Reuters SINGAPORE (Reuters) — Oil prices fell on Wednesday, pulled down by a U.S. supply glut and a drop in stock markets as China’s government warned of increasing economic headwinds and as Japan was expected to report another quarter of GDP contraction.
International Brent crude oil futures were at $61.14 per barrel at 0705 GMT, down 94 cents, or 1.5 percent, from their last close.
U.S. West Texas Intermediate (WTI) crude futures were at $52.44 per barrel, down 81 cents, or 1.5 percent.
Reuters technical commodity analyst Wang Tao said WTI could soon test support at $51.75 per barrel, while Brent was threatening to drop below $60 per barrel again soon.
Oil prices were pressured by a weekly report from the American Petroleum Institute (API) that said U.S. crude inventories rose by 5.4 million barrels in the week to Nov. 30, to 448 million barrels, in a sign that U.S. oil markets are in a growing glut.
Official U.S. government oil production and inventory data is due later on Wednesday.
More broadly, the slide in U.S. oil followed a tumble in global stock markets on Tuesday, with investors worried about the threat of a widespread economic slowdown.
Key to the global economic outlook will be whether the United States and China can resolve their trade disputes. Washington and Beijing announced a 90-day truce last weekend, during which neither side will further increase punitive import tariffs.

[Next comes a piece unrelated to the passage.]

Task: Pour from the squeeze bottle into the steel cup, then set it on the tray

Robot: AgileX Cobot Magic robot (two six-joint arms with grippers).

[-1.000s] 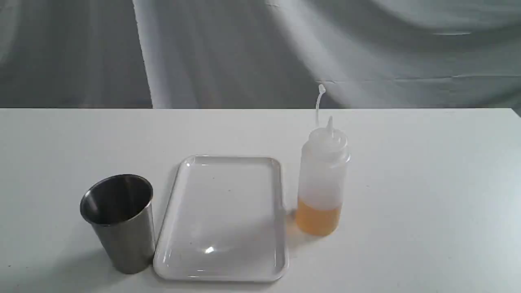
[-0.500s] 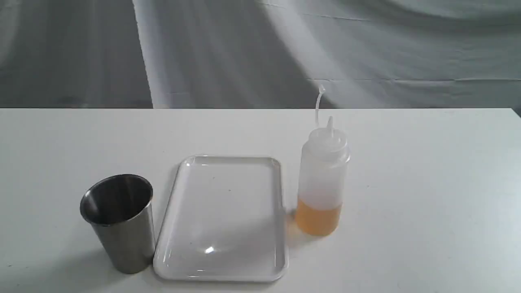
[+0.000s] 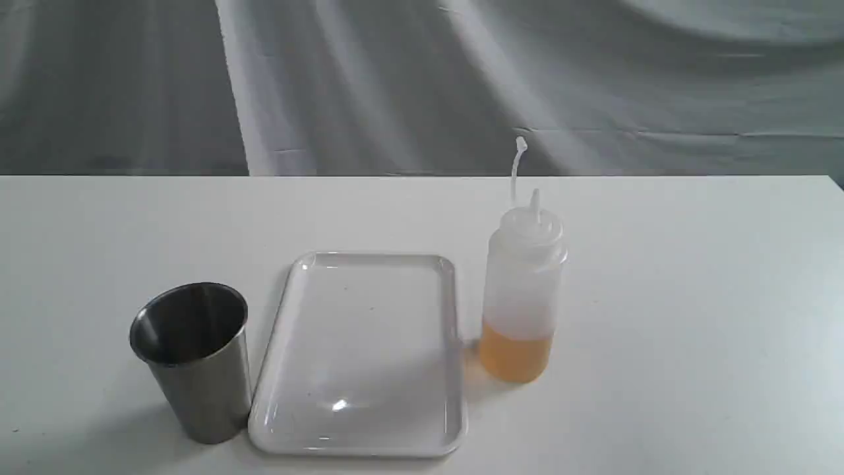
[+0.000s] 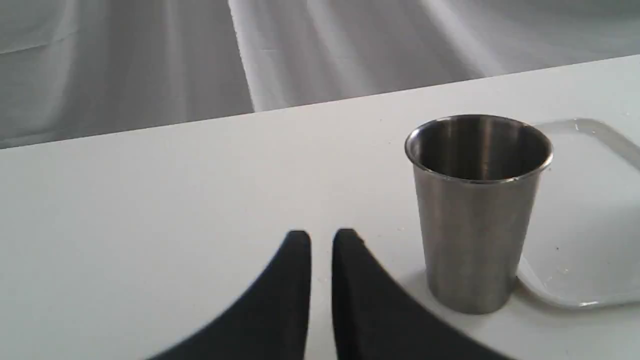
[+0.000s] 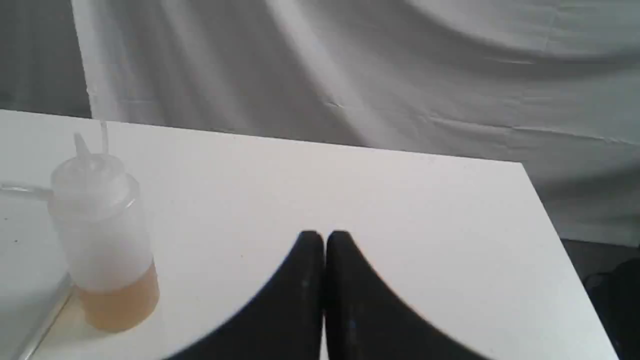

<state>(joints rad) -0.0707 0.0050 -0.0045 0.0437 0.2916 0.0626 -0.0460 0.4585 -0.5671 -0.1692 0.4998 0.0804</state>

In a sign of easing tensions between the world’s two biggest economies, Chinese oil trader Unipec plans to resume U.S. crude shipments to China by March after the Xi-Trump deal at the G20 meeting reduced the risk of tariffs being imposed on these imports, people with knowledge of the matter said.
Yet the truce may not last. U.S. President Donald Trump threatened on Tuesday to place “major tariffs” on Chinese goods imported into the United States if his administration didn’t reach a desirable deal with Beijing.
China’s state council on Wednesday issued guidance to support employment as the economy slows, saying the country should pay “high attention” to the impact on employment from increasing economic headwinds.